This diamond material is grown synthetically in the laboratory by combining methane and hydrogen in a large microwave-like reactor.
“We have doped our diamond material with nitrogen, making it highly conductive and a suitable material to stimulate the retina, using a high-density electrode array with potentially thousands of electrodes in the eye,” Professor Prawer said.
Meanwhile, researchers at NICTA’s Victorian Research Laboratory are finalising the design and testing of the second-generation microchip that will drive the diamond electrode array. Professor Stan Skafidas, from the Department of Electrical and Electronic Engineering, leads the electronics design group; he explains: “We have outstanding results from the tests of our first generation microchip. We have tested features of the stimulation circuitry as well as the data and power transfer system.”
With the final version of the microchip in development, researchers will soon commence bonding the microchip to the diamond electrode array and encapsulation box. This will complete the high-acuity implant prototype and prepare it for the next phase of preclinical testing.
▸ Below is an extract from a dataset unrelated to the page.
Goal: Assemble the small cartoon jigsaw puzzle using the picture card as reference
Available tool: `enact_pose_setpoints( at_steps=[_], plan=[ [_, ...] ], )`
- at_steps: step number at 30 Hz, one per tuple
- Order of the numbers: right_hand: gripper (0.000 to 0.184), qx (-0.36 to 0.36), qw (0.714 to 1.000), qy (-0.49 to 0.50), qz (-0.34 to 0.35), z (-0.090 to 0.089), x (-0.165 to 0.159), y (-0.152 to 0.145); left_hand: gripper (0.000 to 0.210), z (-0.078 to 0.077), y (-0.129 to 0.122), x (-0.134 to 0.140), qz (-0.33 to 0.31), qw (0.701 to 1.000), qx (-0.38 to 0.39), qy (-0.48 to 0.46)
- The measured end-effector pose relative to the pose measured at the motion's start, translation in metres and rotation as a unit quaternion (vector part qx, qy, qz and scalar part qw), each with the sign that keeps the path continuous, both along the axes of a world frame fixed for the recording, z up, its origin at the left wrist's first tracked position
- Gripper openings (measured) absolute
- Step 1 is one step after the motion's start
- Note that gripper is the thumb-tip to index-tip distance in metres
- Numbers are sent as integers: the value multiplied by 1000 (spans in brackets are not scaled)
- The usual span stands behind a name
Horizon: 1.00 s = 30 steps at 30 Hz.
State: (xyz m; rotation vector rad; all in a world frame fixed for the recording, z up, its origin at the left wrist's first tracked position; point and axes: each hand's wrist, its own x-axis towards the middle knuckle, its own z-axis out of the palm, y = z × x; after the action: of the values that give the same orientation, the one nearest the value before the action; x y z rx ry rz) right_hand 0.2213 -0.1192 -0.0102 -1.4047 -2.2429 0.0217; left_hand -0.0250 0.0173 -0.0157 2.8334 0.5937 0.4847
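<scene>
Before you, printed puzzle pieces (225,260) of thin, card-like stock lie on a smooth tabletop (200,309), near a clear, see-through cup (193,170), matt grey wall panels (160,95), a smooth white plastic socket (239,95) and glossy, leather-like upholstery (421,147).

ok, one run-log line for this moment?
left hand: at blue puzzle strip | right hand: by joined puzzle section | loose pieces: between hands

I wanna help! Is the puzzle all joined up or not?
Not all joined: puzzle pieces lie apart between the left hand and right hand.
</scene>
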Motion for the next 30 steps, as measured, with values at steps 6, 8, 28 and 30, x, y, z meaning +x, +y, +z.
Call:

The aim of this technology is to restore a sense of vision to people with profound blindness so they can recognise faces and read large print.
The high-acuity bionic eye will consist of a camera, attached to a pair of glasses, which captures images and sends them directly to a retinal implant, containing a microchip. This microchip decodes the information and triggers electrical stimulation of the retina. These signals are then passed along the optic nerve to the brain where they are interpreted as vision.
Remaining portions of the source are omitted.